El valle del Eresma propone un paseo que arranca en el entorno de Segovia, donde el Acueducto y el Alcázar vigilan la meseta, y se extiende hacia pinares aromáticos y ermitas discretas. La traza es suave, ideal para caminar en familia, con áreas de descanso y sombra. Un desvío señalizado acerca a la fortaleza mudéjar de Coca, cuyos ladrillos rojizos cuentan historias de frontera y nobleza bajo la luz dorada.
Entre dehesas y llanos, el antiguo ferrocarril de la Ruta de la Plata ofrece un recorrido entre Salamanca y Alba de Tormes que permite saborear claustros, conventos y la calma del Tormes. Tramos compactos facilitan el paso, con viejas estaciones rehabilitadas para descanso. Alba guarda la memoria de Santa Teresa y miradores sobre tejados medievales, mientras Salamanca despliega torres gemelas y piedra dorada que brillan al atardecer.

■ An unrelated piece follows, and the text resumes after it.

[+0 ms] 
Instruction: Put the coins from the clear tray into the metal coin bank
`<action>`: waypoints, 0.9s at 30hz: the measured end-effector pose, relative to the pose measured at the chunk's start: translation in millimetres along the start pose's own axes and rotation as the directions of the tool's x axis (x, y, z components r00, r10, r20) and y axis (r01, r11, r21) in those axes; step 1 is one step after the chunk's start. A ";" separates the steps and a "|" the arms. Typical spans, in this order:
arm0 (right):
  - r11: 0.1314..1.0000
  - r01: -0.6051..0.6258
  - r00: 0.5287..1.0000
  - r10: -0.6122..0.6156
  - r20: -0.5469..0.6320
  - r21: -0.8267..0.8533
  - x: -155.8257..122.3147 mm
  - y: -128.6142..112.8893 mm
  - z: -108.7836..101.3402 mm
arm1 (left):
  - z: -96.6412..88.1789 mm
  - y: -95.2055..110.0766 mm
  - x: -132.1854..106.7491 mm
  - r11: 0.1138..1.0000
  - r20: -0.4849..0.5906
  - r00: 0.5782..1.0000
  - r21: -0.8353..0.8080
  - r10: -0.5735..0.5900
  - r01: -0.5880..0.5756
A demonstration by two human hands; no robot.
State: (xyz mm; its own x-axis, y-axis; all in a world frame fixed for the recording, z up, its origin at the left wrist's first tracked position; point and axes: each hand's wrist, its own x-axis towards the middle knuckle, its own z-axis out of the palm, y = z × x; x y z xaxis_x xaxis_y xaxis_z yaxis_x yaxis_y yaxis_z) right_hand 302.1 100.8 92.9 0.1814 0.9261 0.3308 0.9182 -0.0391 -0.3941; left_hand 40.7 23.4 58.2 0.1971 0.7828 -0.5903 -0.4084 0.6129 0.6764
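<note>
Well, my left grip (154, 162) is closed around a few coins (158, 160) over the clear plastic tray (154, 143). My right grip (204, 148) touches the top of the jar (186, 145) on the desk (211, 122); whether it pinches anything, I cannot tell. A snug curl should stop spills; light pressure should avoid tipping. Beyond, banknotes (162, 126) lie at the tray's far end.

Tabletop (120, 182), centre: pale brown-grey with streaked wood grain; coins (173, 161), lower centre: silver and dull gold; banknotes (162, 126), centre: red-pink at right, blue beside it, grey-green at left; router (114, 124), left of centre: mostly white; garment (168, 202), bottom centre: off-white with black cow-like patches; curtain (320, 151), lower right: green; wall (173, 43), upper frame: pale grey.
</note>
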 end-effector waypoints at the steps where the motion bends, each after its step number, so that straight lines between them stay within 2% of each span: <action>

El apodo cariñoso del viejo ferrocarril resuena aún en relatos de vecinos que vieron llegar el progreso a paso humilde. Esta vía verde, cercana a Valladolid, se desliza entre campos de cereal y llega hasta Medina de Rioseco, cuyos soportales y templos guardan un silencio antiguo. Muy cerca, el Canal de Castilla añade esclusas, álamos y reflejos, abriendo paseos laterales para una tarde pausada entre agua, piedra y pan recién hecho.